Toscan
Il a mieux vieilli, finalement, que les émissions dans lesquelles on le voyait. Du milieu des années 90 jusqu'à sa disparition brutale, en 2003, à l'âge de 61 ans, Daniel Toscan du Plantier virevolte du côté de Marc-Olivier Fogiel, Paul Amar, ou encore sur les plateaux de Canal Plus période Jean-Marie Messier. Il joue au producteur beau-parleur, s'invente une mondanité un peu surfaite comme si c'était pour lui la seule manière de faire jeu égal avec l'hypertrophie de l'ego dont font preuve ses interlocuteurs. Ce n'est pas de la très bonne télé... On le voit bien, d'ailleurs, avec tous ces extraits d'interviews qui tourbillonnent dans le documentaire qu'Isabelle Partiot-Pieri, qui fut sa collaboratrice, consacre au dernier grand nabab du cinéma français.
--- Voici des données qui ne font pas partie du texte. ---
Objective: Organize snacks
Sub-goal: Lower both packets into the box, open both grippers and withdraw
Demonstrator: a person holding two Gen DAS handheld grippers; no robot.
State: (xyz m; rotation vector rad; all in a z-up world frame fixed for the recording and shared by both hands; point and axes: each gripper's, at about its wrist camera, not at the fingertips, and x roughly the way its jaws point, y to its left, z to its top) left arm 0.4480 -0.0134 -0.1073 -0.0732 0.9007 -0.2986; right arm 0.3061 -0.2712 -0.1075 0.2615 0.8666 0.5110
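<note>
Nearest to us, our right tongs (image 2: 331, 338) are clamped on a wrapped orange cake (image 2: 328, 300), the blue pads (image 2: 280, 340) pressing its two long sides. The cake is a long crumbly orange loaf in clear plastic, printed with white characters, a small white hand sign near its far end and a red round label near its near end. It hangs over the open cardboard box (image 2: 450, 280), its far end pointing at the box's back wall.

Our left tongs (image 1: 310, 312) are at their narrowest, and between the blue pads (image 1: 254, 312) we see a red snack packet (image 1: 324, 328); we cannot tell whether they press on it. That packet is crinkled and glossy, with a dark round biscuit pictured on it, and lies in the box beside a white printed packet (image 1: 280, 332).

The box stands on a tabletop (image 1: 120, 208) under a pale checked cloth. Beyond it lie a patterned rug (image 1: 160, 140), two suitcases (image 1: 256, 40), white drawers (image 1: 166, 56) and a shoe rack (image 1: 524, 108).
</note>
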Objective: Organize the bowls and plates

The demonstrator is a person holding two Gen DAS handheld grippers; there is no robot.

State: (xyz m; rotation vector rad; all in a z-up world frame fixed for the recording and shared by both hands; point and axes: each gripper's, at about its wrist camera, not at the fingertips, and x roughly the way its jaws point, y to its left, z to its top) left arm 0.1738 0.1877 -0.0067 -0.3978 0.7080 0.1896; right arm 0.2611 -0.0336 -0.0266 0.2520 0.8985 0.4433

Toscan par Toscan, donc... Aucun témoin, aucune interview : le producteur, pour ainsi dire, se raconte lui-même à travers un montage haletant qui pourrait rapidement saturer l'esprit si, subrepticement, un autre Toscan ne se dévoilait pas derrière le dandy un peu pédant que Les Inconnus vont brocarder sous les traits du fameux "Daniel Toscan Séplanté" rasant la terre entière avec ses films soi-disant "bouleversifiants"... L'autre Toscan, à vrai dire, avait au moins une chose en commun avec la caricature des Inconnus, à savoir, effectivement, un rapport à une certaine forme d'échec.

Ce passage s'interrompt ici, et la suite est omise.